There will always be transitions between “traditional jobs” and “green jobs” but soon it will not be enough, the industry needs specialists. Workers need to be trained and not transitioned into the renewable energy/clean-tech industry.
And quite conscious of this need, community colleges all over the nation are adding clean energy and green tech to their program; alone or with help:
“The Greenforce Initiative: Advancing Greener Careers and Campuses seeks to strengthen the capacity of community colleges in the United States to implement or refine high quality green career pathway programs while responding to immediate and long-term workforce needs in emerging green sectors.”
“America’s community college systems are the premier job training and education providers in the United States and can be a driver in the creation of local workforce partnerships'”bringing together green sector employers, workforce development organizations, unions, and other community stakeholders.”
The possibilities are endless in this new field: Green-Collar Jobs range from Solar Energy System Installer, Wind Turbine Machinist, Landfill Gas Technician, Hydro-Electric Engineer, Energy Commission Specialist, Smart Grid Engineer and Water Systems Designer among others.

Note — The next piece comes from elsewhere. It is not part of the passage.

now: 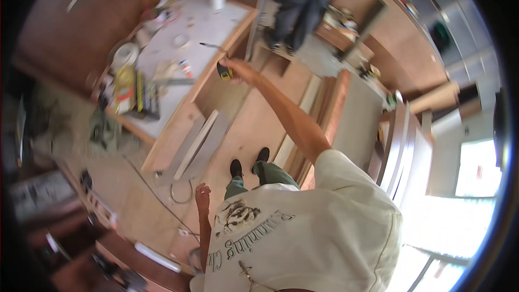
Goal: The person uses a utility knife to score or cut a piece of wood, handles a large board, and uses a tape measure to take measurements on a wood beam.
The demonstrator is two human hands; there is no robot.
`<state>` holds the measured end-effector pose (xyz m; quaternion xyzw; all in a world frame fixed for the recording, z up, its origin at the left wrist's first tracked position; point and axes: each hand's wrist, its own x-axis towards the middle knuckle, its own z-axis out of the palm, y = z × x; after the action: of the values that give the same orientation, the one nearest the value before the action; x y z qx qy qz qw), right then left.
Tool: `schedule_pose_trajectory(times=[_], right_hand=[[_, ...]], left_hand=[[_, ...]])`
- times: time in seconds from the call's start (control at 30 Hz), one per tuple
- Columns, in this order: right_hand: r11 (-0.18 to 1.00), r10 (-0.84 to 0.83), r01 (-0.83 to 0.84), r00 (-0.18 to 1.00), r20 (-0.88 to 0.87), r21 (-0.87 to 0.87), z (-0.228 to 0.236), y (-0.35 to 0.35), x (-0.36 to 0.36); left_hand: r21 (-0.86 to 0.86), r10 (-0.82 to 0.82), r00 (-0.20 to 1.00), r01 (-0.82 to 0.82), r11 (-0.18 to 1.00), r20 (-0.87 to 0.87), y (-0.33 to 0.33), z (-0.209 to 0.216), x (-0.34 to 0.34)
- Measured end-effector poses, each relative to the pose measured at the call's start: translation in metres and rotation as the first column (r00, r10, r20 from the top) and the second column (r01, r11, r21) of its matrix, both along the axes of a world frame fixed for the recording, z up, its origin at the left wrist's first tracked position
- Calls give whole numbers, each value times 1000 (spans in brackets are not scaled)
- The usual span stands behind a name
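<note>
My right arm reaches out to the front edge of a pale-topped workbench (pixel 238 16). The right hand (pixel 240 71) is closed around a black and yellow tape measure (pixel 224 71). A thin dark pen-like stick (pixel 213 47) shows just beyond that hand; whether the fingers hold it is too blurred to tell. My left hand (pixel 203 191) hangs low at my side, its fingers curled, with nothing visible in them. Below the bench edge, near my feet, grey and pale boards (pixel 197 143) lean together.
A yellow container (pixel 125 84), a dark box (pixel 146 97) and a tape roll (pixel 126 55) sit on the bench. Long wooden planks (pixel 327 100) lie to my right. Another person (pixel 303 5) stands beyond the bench. A cable (pixel 157 192) crosses the floor at left.
</note>
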<state>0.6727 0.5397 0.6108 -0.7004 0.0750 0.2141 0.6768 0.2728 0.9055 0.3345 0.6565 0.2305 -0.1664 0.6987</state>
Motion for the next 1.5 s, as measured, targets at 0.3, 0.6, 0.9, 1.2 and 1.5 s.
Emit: schedule_pose_trajectory(times=[0.3, 0.6, 0.9, 1.2, 1.5], right_hand=[[786, -617, 587, 738, -273, -191, -91, -187, -400], [305, -929, 835, 366, 48, -457, -71, -150, -507], [-88, -973, 994, -74, 219, -57, -130, -68, -522], [-372, -920, 835, -272, -283, 406, -123, 59, -470], [-524, -840, 808, -437, -322, 269, -117, 137, -504]], left_hand=[[236, -933, 332, 904, 357, 141, -238, 90, 236], [410, -680, -706, 690, -596, 198, -549, 224, 99], [-66, -517, -851, 523, -850, -89, -505, 199, 30], [-350, -568, -792, 610, -711, -226, -409, 171, 94], [-211, -183, -978, 201, -957, -101, -368, 203, 52]])
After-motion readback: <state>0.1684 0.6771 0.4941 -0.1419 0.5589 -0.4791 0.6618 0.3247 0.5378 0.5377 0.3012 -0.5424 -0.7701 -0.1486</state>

And according to a July 12th 2011 USA Today article:
“Clean-tech jobs offered median wages 20% higher across the United States in 2010, according to a report released today from researchers Brookings and Battelle. Such green jobs span industries ranging from solar-panel manufacturers to wind- and ocean-based energy production to electric-vehicle technologies.

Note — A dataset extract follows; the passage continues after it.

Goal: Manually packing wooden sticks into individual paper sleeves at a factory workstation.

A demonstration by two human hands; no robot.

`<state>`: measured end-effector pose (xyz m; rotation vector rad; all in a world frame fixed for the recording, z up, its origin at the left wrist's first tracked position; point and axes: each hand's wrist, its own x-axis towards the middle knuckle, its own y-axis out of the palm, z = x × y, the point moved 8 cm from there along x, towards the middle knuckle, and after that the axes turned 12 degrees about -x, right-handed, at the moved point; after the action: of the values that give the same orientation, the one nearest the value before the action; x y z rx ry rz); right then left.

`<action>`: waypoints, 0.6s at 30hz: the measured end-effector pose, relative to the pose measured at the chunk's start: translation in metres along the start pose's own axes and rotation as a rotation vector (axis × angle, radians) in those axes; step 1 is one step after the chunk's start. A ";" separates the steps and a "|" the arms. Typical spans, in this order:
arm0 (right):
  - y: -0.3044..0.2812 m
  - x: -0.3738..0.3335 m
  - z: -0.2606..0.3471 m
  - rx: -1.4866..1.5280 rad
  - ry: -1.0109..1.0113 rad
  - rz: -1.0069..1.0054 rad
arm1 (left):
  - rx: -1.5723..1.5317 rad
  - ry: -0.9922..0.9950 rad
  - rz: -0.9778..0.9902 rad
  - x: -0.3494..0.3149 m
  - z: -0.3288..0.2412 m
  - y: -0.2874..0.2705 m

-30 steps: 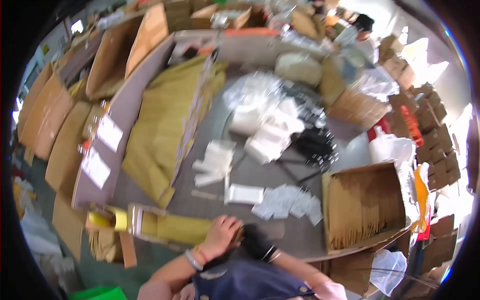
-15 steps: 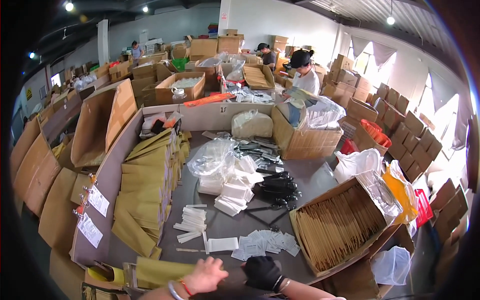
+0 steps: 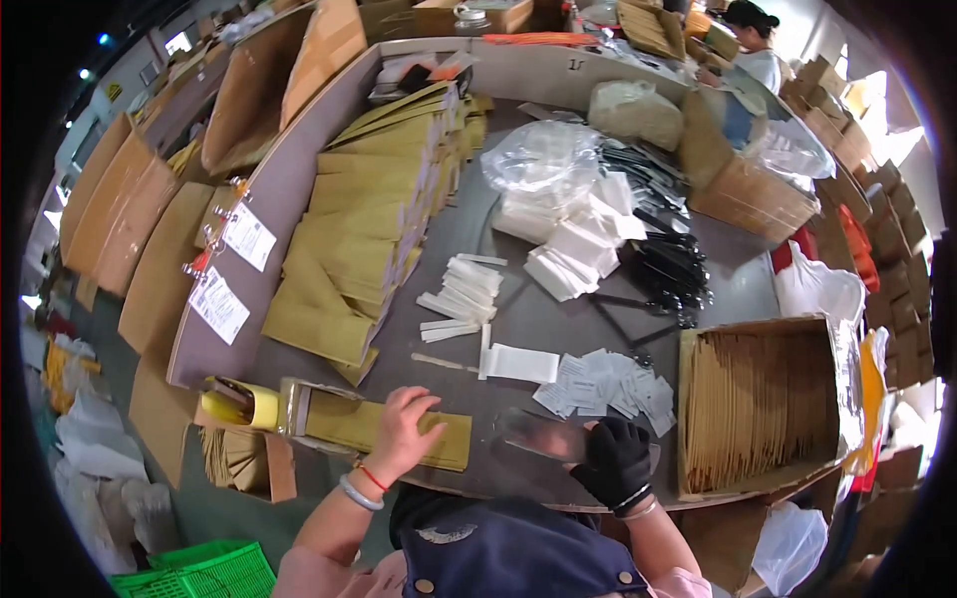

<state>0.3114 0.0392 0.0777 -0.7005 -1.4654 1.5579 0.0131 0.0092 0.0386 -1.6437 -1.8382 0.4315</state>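
Observation:
My left hand (image 3: pixel 404 431), bare with a red cord and a silver bangle at the wrist, is over a flat kraft envelope (image 3: pixel 454 453) at the table's front edge. Its fingers are apart and hold nothing. In a black fingerless glove, my right hand (image 3: pixel 613 466) grips a thin see-through flat piece (image 3: pixel 538 435), blurred, so its kind is unclear. Just beyond it are fanned printed slips (image 3: pixel 598 384). Left of those lies a white flat packet (image 3: pixel 524 364), near a small pile of white strips (image 3: pixel 464 294).
Kraft envelopes (image 3: pixel 349 239) are heaped along the left divider. At the right stands a carton (image 3: pixel 688 419) packed with brown envelopes. White packets (image 3: pixel 578 254) and black-handled items (image 3: pixel 666 269) lie mid-table. A green crate (image 3: pixel 199 573) is on the floor at lower left.
The view has tilted down, bringing the table's front edge and my apron into sight. My hands are farther apart. The see-through piece in my right hand now shows.

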 end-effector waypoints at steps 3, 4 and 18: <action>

The report on positions in 100 U.S. cities highlights a job boom in the sector that now counts 2.7 million jobs. The Brookings Institution figures the industry contributed exported goods and services valued at $53.9 billion in 2009 —
— Blue-collar workers may want to trade for “green-collar” jobs. Median wages for clean-tech jobs were $46,343, compared with $38,616 for all other occupations across the country.”
So, this is not a trend or a political play for voters; it is a reality that is and will continue to change, develop and become stronger on its own, policy or no policy. Now is the time to make a conscious choice if you are looking for opportunities, whether transitioning to this innovative field or starting a life in the workforce.
For more information about how to pursue a clean energy career, or simply general specialized training. The Department of Energy, Energy Efficiency & Renewable (EERE) web page has some links to colleges and universities, training centers or seminars; or the Association of Energy Service Professionals (AESP) has important information as well.